Red-claw mangrove crab

Scientific classification
- Kingdom: Animalia
- Phylum: Arthropoda
- Class: Malacostraca
- Order: Decapoda
- Suborder: Pleocyemata
- Infraorder: Brachyura
- Family: Sesarmidae
- Genus: Perisesarma
- Species: P. guttatum
- Binomial name: Perisesarma guttatum (Milne-Edwards, 1869)
- Synonyms: Chiromanthes guttatum (A. Milne Edwards, 1869); Sesarma guttatum A. Milne-Edwards, 1869;

= Perisesarma guttatum =

- Genus: Perisesarma
- Species: guttatum
- Authority: (Milne-Edwards, 1869)
- Synonyms: Chiromanthes guttatum (A. Milne Edwards, 1869), Sesarma guttatum A. Milne-Edwards, 1869

Species of crab

Perisesarma guttatum, the red-claw mangrove crab, is a crab species in the genus Perisesarma and the family Sesarmidae. It is distributed in coastal brackish water habitats of the western Indian Ocean.

==Description==
Along with the other species within the genus Perisesarma, the red-claw mangrove crab has a relatively square-shaped carapace and a "tooth" protruding off the sides of it. The claw of the crab consists of a palm and dactylus. At the end of the dactylus are oval or circular shaped bumps called tubercles. The part leading up to the claws, the chelar carpus, also has pectinate crests on males within the genus. A pectinate crest is a ridge-like projection on the crab; these ridges line the chelar carpus side-by-side. Different species of Perisesarma vary in the amount of their tubercles in addition to the number of pectinate crests.

P. guttatum have 20 pectinate crests and 11 to 13 oval-shaped tubercles on top of their claws. Their claws are reddish in color with bright orange internal palms. The carapace is about 3 cm in length and between 1.5 and 2.2 cm in width on average in adults. At maturity, males display larger claws than females, showing sexual dimorphism.
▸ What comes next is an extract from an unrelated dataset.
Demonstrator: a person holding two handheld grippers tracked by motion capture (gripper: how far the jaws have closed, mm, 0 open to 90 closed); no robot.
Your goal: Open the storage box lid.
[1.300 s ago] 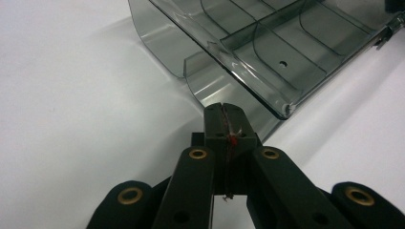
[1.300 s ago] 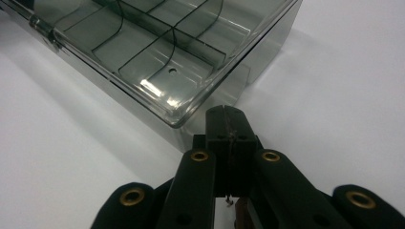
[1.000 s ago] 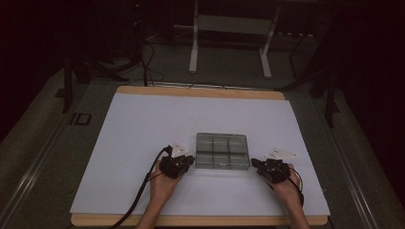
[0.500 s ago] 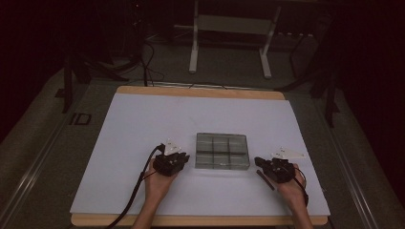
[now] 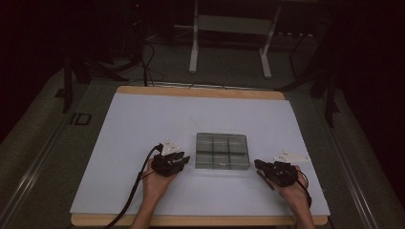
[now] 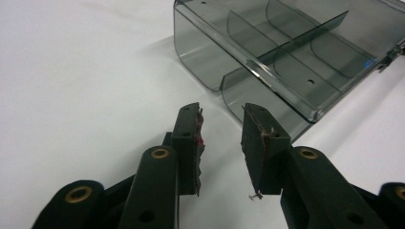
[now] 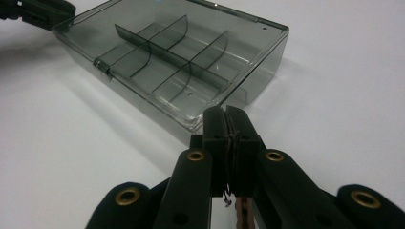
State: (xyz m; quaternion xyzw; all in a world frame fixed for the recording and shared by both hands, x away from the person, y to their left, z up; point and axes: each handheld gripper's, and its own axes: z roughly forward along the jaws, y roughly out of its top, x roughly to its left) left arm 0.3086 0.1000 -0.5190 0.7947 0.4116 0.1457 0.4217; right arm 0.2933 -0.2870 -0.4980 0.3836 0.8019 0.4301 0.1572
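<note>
My left gripper [image 6: 222,138] jaws stand spread; my right gripper [image 7: 228,143] jaws are pressed together, empty. Between them, toward the table's [image 5: 119,143] near edge, sits the divided box [image 5: 222,150]: light, stiff, slick plastic, I judge. Best gripped by its rim.

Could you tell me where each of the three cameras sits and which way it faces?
High view: above the person's side, looking forward and down on the table; both forearms and tongs show.
Left gripper view: rides the left tongs, jaws apart, facing the clear divided box.
Right gripper view: rides the right tongs, jaws together, facing that box from the opposite end.
All three share the box.
</note>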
P. samawati, a sympatric species, was confused for P. guttatum until more recently, though their morphologies are distinctly different. Unlike P. guttatum, P. Samawati only has 7 to 9 tubercles on the upper surface of their claws. The sizes of their bodies differs as well.

==Distribution==
P. guttatum are mangrove inhabitants mostly located by Avicennia marina. The species inhabit these mangroves in east African coasts and Madagascar. Despite increases in pollution from sewage in these areas, the crabs tolerate and are even capable of using the excess nutrients, making them less helpful in measuring mangrove health.

==Ecology==
The species use burrows and natural crevices made by Neosarmatium smithi to hide from predators and also for survival. P. guttatum are mainly herbivorous, eating dead plant material and other organic matter foraged from the estuarine or forest floor during low tides. Their diets therefore contribute to leaf turnover and the general removal of matter from the substratum.

==Reproduction and life history==
Females begin to reach sexual maturity around 2 years old; adults then mate throughout the year, but a study suggests that breeding correlates with lunar phases. Females tend to release their larvae before spring tides, which occur during new and full moons. However, females cannot breed for two consecutive spring tides, which suggests this pattern is seen due to two breeding groups within one population.

During the early stages of life, planktonic larvae move offshore and are distributed with the help of ocean currents. They later return as megalopa larvae – the step in their development that comes after 5 planktonic life stages – and settle in the nearshore environments around where they were once born.